I am using the latest augmentool.
Phase 1 appears to complete without errors.
I am including the config.yaml and the output that was written to the screen. Are there parameters that are missing?

Intermediate files are present:
ls -l ../outFiles/
total 6684
drwxr-xr-x 4 root root 4096 Sep 18 14:50 judge_paragraph_generations
-rw-r--r-- 1 root root 4776753 Sep 18 15:38 judge_paragraph_generations_DATAGEN_OUTPUT.jsonl
-rw-r--r-- 1 root root 2058739 Sep 18 14:50 pretraining.json

Here is the config.yaml:
API:
API_KEY: xxx
BASE_URL: http:// xxx /
LARGE_LOGICAL_MODEL: llama3.1
LOGICAL_MODEL: llama3.1
HUGGINGFACE:
HUB_PATH: Heralax/test-atk-dataset-do-not-use-3
PRIVATE: False
PUSH_TO_HUB: False
PATH:
DEFAULT_PROMPTS: ./prompts
INPUT: ../../trainingFiles
OUTPUT: ../../outFiles
PROMPTS: ./prompts
PHASE:
PHASE_INDEX: 3
WORK_IN_PHASES: False
SKIP:
ANSWER_RELEVANCY_CHECK: False
FILTER_CHUNKS: False
QUESTION_CHECK: False
SYSTEM:
CHUNK_SIZE: 1900
COMPLETION_MODE: False
CONCURRENCY_LIMIT: 10
CONVERSATION_INSTRUCTIONS: For this conversation, you are generating a chat between
a generalist, generic AI assistant, and a human.
DOUBLE_CHECK_COUNTER: 1
DO_NOT_USE_SYSTEM_PROMPTS: True
FINAL_ASSISTANT_PROMPT_NO_RAG: 'You are a helpful AI assistant.

'

FINAL_ASSISTANT_PROMPT_RAG: 'You are a helpful AI assistant.

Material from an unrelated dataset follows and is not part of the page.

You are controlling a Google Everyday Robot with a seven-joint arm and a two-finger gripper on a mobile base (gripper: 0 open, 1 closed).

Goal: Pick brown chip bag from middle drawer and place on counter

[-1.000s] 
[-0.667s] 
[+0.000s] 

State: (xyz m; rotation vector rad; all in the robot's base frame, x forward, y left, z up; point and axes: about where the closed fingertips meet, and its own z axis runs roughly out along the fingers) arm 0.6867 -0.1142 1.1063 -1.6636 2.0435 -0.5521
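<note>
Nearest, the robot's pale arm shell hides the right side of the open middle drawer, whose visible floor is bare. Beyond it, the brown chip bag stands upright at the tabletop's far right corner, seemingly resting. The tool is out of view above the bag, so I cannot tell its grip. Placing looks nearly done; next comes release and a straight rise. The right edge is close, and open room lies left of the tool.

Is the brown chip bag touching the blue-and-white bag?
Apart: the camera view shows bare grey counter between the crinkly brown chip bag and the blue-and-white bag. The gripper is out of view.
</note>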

Context information is below:


----------------------

{data}

'

MODE: api
STOP: True
SUBSET_SIZE: 15
USE_FILENAMES: False
USE_SUBSET: False

Here is the output just before the error:

{'paragraph': None, 'metadata': '../../trainingFiles/iqideaskb.WordPress.2024-07-26.xml.md'}
{'paragraph': None, 'metadata': '../../trainingFiles/innovationqkb.WordPress.2024-07-26.xml.md'}
{'paragraph': None, 'metadata': '../../trainingFiles/innovationqkb.WordPress.2024-07-26.xml.md'}
{'paragraph': None, 'metadata': '../../trainingFiles/iqideaskb.WordPress.2024-07-26.xml.md'}
{'paragraph': None, 'metadata': '../../trainingFiles/priorartdatabasekb.glossary.WordPress.2024-07-27.xml.md'}
{'paragraph': None, 'metadata': '../../trainingFiles/innovationqkb.WordPress.2024-07-26.xml.md'}
Converting generations to training data
entering saving mode
Converting ../../outFiles/judge_paragraph_generations/intermediate_generations to a dataset
...Converted successfully (we think)
Traceback (most recent call last):
File "/tmp/augmentoolkit-master/original/processing.py", line 374, in
asyncio.run(main())
File "/usr/local/lib/python3.9/asyncio/runners.py", line 44, in run
return loop.run_until_complete(main)
File "/usr/local/lib/python3.9/asyncio/base_events.py", line 647, in run_until_complete
return future.result()
File "/tmp/augmentoolkit-master/original/processing.py", line 222, in main
print(filtered_worthy_for_questions[0])
IndexError: list index out of range

@e-p-armstrong
Copy link
Owner

e-p-armstrong commented Sep 19, 2024

Hmm looks like a lot of your paragraphs are being "judged as unworthy for questions" by the paragraph judgement step -- either it thinks they're all metadata, or the model is messing up a lot for some reason. One solution might be to turn off filtering entirely, using SKIP/FILTER_CHUNKS?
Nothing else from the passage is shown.